> [WHAT THE EXERCISE ASKS]: Can you transcribe the data exactly? Leave the pictures out.

> [DATASET CONTENT]:
####

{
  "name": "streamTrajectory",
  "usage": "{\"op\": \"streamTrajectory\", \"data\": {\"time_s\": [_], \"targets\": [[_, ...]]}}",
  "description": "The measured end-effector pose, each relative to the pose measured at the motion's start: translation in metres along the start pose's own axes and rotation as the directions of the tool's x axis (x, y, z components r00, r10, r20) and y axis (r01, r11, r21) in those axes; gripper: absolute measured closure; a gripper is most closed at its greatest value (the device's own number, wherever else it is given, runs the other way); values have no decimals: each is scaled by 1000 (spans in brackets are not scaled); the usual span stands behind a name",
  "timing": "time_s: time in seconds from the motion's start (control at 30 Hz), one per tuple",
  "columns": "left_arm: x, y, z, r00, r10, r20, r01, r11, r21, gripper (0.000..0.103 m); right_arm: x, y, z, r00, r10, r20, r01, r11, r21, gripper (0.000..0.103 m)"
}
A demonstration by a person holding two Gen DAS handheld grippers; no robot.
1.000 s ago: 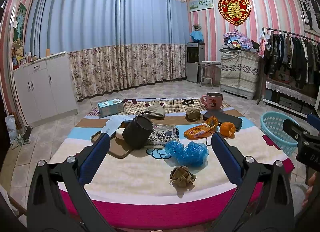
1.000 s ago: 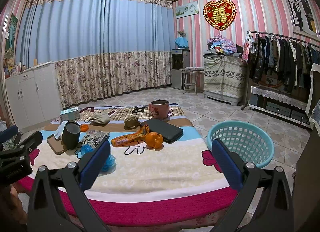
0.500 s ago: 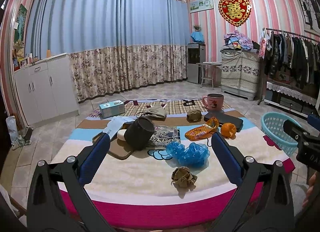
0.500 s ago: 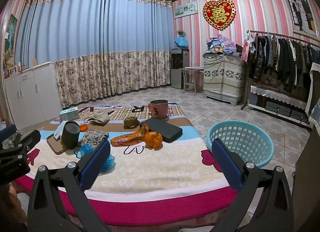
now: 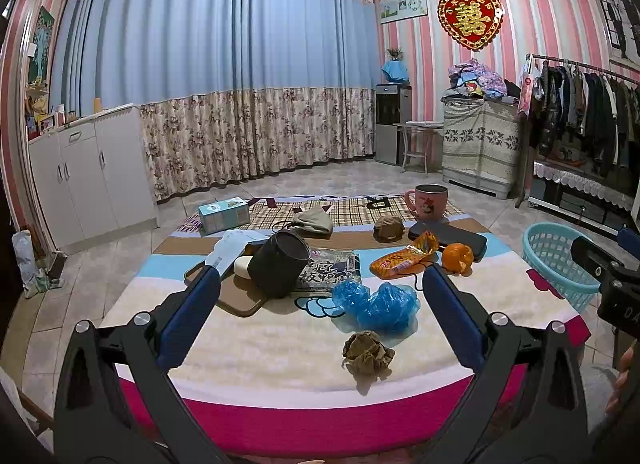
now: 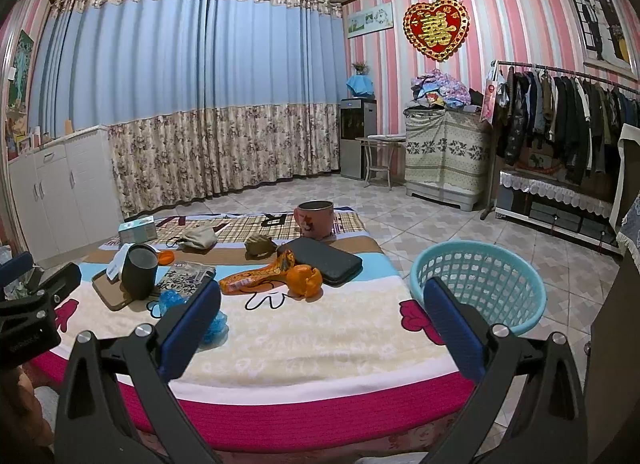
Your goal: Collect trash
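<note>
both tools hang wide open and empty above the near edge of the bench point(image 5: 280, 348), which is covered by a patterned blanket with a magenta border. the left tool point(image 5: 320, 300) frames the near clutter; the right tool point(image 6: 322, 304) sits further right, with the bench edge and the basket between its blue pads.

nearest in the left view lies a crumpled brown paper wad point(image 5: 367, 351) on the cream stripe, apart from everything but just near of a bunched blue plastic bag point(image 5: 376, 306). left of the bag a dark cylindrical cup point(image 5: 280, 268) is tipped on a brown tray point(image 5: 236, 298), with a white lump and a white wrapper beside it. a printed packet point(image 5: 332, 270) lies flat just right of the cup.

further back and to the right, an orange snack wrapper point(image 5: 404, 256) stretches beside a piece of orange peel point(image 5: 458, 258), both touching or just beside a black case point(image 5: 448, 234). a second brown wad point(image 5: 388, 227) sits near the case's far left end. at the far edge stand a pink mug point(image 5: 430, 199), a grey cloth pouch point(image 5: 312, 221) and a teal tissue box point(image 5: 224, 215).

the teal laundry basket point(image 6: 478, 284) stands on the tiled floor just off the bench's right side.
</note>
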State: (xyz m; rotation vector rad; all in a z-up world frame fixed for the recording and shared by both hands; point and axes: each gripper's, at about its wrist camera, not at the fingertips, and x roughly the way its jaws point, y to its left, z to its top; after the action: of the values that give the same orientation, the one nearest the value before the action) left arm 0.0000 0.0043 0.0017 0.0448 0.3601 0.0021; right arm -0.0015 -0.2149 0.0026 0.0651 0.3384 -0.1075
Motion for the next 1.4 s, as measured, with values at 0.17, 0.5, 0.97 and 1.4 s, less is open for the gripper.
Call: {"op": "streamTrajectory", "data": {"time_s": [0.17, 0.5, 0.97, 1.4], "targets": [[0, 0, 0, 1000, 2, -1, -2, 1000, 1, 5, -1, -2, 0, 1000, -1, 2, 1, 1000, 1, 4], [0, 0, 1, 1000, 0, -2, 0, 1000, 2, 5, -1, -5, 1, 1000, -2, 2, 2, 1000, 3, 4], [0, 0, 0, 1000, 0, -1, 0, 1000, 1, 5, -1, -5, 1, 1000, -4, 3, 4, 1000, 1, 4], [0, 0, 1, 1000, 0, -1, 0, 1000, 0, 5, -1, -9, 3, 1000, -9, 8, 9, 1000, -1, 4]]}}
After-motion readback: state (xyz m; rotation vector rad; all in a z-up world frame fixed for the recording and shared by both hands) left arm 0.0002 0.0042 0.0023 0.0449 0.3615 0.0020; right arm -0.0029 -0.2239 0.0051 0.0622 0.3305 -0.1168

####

> [ANSWER FOR THE TASK]:
{
  "name": "streamTrajectory",
  "usage": "{\"op\": \"streamTrajectory\", \"data\": {\"time_s\": [_], \"targets\": [[_, ...]]}}",
  "description": "The measured end-effector pose, each relative to the pose measured at the motion's start: translation in metres along the start pose's own axes and rotation as the directions of the tool's x axis (x, y, z components r00, r10, r20) and y axis (r01, r11, r21) in those axes; gripper: absolute measured closure; a gripper is most closed at its greatest value (the device's own number, wherever else it is given, runs the other way); values have no decimals: each is scaled by 1000 (spans in brackets are not scaled); the usual span stands behind a name",
  "timing": "time_s: time in seconds from the motion's start (control at 30 Hz), one per tuple",
  "columns": "left_arm: x, y, z, r00, r10, r20, r01, r11, r21, gripper (0.000..0.103 m); right_arm: x, y, z, r00, r10, r20, r01, r11, r21, gripper (0.000..0.103 m)"
}
A demonstration by a person holding two Gen DAS handheld grippers; no robot.
1.000 s ago: 
1.000 s ago: 
0.500 s ago: 
0.500 s ago: 
now: 
now: 
Your goal: Collect trash
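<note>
both tools hang wide open and empty above the near edge of the bench point(image 5: 280, 348), which is covered by a patterned blanket with a magenta border. the left tool point(image 5: 320, 300) frames the near clutter; the right tool point(image 6: 322, 304) sits further right, with the bench edge and the basket between its blue pads.

nearest in the left view lies a crumpled brown paper wad point(image 5: 367, 351) on the cream stripe, apart from everything but just near of a bunched blue plastic bag point(image 5: 376, 306). left of the bag a dark cylindrical cup point(image 5: 280, 268) is tipped on a brown tray point(image 5: 236, 298), with a white lump and a white wrapper beside it. a printed packet point(image 5: 332, 270) lies flat just right of the cup.

further back and to the right, an orange snack wrapper point(image 5: 404, 256) stretches beside a piece of orange peel point(image 5: 458, 258), both touching or just beside a black case point(image 5: 448, 234). a second brown wad point(image 5: 388, 227) sits near the case's far left end. at the far edge stand a pink mug point(image 5: 430, 199), a grey cloth pouch point(image 5: 312, 221) and a teal tissue box point(image 5: 224, 215).

the teal laundry basket point(image 6: 478, 284) stands on the tiled floor just off the bench's right side.
</note>
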State: (xyz m; rotation vector rad; all in a z-up world frame fixed for the recording and shared by both hands; point and axes: each gripper's, at about its wrist camera, not at the fingertips, and x roughly the way its jaws point, y to its left, z to its top; after the action: of the values that give the same orientation, the one nearest the value before the action) left arm 0.0000 0.0043 0.0017 0.0448 0.3601 0.0021; right arm -0.0015 -0.2149 0.0026 0.0651 0.3384 -0.1075
Motion for the next 1.4 s, as measured, with values at 0.17, 0.5, 0.97 and 1.4 s, less is open for the gripper.
Call: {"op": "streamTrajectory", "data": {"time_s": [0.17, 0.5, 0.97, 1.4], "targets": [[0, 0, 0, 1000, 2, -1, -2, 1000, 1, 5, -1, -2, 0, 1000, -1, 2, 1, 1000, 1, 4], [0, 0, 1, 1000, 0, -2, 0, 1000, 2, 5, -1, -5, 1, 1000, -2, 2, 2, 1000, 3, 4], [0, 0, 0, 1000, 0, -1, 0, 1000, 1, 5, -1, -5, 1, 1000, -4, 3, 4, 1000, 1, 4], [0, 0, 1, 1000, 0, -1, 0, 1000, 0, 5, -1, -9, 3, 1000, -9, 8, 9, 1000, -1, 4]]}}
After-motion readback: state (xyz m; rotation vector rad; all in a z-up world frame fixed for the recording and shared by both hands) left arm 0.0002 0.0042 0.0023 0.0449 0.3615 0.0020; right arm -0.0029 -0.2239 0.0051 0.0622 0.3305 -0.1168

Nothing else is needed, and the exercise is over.